**TASK:**
Exactly the lines below from the one with "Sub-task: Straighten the" up to and including the one with "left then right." make up the answer, with nothing else added.

**INPUT DATA:**
○ ○ ○ ○ ○ ○ ○
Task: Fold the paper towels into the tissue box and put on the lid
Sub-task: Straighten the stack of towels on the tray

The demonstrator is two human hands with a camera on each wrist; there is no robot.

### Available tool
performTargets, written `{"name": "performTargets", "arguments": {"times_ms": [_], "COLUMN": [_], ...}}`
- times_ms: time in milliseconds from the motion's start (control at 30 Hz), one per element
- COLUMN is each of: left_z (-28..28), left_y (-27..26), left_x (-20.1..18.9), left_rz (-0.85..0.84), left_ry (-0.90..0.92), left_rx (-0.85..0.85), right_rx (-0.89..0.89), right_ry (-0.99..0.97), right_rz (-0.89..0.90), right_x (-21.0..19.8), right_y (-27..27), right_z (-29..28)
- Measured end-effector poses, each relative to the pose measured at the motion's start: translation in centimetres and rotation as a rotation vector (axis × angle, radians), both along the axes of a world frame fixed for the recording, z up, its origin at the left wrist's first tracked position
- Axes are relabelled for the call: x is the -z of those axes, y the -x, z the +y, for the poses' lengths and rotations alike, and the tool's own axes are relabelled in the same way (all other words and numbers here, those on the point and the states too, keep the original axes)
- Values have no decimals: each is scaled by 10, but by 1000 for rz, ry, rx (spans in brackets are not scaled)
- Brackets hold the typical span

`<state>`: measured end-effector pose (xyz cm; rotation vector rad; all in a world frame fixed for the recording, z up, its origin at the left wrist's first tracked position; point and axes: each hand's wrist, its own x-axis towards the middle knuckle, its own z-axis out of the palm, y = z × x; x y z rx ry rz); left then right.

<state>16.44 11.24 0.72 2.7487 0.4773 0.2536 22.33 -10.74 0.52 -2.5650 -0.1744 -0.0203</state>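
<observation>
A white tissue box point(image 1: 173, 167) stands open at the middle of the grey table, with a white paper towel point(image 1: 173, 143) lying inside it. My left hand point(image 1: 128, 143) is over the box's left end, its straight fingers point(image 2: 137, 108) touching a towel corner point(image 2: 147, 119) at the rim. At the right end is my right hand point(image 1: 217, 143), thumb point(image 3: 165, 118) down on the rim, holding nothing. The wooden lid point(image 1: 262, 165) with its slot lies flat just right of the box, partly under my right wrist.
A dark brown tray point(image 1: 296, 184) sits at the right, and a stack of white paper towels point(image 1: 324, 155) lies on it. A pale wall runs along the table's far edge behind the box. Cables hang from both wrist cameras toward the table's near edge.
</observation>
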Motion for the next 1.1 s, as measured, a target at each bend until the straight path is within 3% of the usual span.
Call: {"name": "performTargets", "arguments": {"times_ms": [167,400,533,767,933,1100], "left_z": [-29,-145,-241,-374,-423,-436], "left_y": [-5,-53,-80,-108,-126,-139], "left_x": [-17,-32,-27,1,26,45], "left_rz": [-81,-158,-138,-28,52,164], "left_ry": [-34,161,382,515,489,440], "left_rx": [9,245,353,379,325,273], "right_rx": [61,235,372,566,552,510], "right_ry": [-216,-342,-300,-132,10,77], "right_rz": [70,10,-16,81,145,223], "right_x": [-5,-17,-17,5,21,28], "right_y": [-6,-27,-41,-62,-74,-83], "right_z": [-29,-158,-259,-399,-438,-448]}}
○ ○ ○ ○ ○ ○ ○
**RESPONSE BOX:**
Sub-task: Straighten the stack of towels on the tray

The demonstrator is two human hands with a camera on each wrist; there is no robot.

### Available tool
performTargets, written `{"name": "performTargets", "arguments": {"times_ms": [_], "COLUMN": [_], ...}}`
- times_ms: time in milliseconds from the motion's start (control at 30 Hz), one per element
- COLUMN is each of: left_z (-28..28), left_y (-27..26), left_x (-20.1..18.9), left_rz (-0.85..0.84), left_ry (-0.90..0.92), left_rx (-0.85..0.85), right_rx (-0.89..0.89), right_ry (-0.99..0.97), right_rz (-0.89..0.90), right_x (-21.0..19.8), right_y (-27..27), right_z (-29..28)
- Measured end-effector poses, each relative to the pose measured at the motion's start: translation in centimetres and rotation as a rotation vector (axis × angle, radians), both along the axes of a world frame fixed for the recording, z up, its origin at the left wrist's first tracked position
- Axes are relabelled for the call: x is the -z of those axes, y the -x, z the +y, for the poses' lengths and rotations alike, and the tool's own axes are relabelled in the same way (all other words and numbers here, those on the point and the states too, keep the original axes)
- Values have no decimals: each is scaled by 10, but by 1000 for rz, ry, rx (spans in brackets are not scaled)
- Brackets hold the typical span

`<state>`: measured end-effector pose (xyz cm; rotation vector rad; all in a world frame fixed for the recording, z up, its origin at the left wrist's first tracked position; point and axes: each hand's wrist, its own x-axis towards the middle knuckle, its own z-axis out of the palm, y = z × x; x y z rx ry rz); left then right.

Nothing else belongs in this answer.